A entidade quer todos os estádios no Brasil prontos até 31 de dezembro de 2012, um ano e meio antes da Copa e seis meses antes da Copa das Confederações e não trabalha com a hipótese de redução de sede.
O problema é que menos da metade das sedes tem alguma atividade já começada. A Fifa lamenta até hoje ter permitido que o Brasil concorresse para receber o Mundial sem nenhum adversário. A declaração mais forte já dada pela Fifa é, no fundo, uma cobrança que já vinha ocorrendo nos bastidores. A entidade havia perdido a paciência nas reuniões a portas fechadas.

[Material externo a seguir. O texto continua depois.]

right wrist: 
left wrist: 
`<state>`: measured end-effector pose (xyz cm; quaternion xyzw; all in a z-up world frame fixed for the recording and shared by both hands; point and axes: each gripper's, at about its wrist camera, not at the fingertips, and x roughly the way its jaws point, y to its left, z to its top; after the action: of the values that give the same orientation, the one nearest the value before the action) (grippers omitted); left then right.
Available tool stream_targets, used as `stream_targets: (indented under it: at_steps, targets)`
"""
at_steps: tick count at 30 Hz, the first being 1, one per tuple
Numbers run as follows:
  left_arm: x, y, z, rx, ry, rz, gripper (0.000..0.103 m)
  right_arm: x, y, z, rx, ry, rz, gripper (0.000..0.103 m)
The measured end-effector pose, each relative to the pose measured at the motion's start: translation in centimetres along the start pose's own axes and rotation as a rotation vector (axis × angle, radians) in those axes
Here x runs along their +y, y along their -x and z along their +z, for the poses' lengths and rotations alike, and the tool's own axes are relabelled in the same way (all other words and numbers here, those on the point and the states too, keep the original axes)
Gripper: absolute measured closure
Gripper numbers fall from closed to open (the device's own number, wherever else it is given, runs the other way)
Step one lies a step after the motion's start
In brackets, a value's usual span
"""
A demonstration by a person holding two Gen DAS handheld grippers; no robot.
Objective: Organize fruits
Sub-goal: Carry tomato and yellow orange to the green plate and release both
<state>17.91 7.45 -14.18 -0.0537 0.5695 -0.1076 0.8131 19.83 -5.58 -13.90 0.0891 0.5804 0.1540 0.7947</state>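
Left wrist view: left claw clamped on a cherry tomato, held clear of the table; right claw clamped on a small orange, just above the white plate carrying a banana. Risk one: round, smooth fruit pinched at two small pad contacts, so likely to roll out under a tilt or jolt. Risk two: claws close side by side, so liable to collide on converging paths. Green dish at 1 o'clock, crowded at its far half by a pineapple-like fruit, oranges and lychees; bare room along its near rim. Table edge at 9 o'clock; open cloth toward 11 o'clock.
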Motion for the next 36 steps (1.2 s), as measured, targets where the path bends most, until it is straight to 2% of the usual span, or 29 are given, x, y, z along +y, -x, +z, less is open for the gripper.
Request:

Na Fifa, ninguém por enquanto pensa na possibilidade de substituir o Brasil como sede para a Copa de 2014. Valcke garantiu que essa possibilidade não existe no momento, mesmo que a entidade admita que há países que poderiam receber o torneio com um prazo bastante reduzido de tempo.
A entidade modificou seu esquema para atender ao pedido do Brasil, mas com a garantia de que tudo seria feito dentro dos prazos, o que, por enquanto, não está ocorrendo.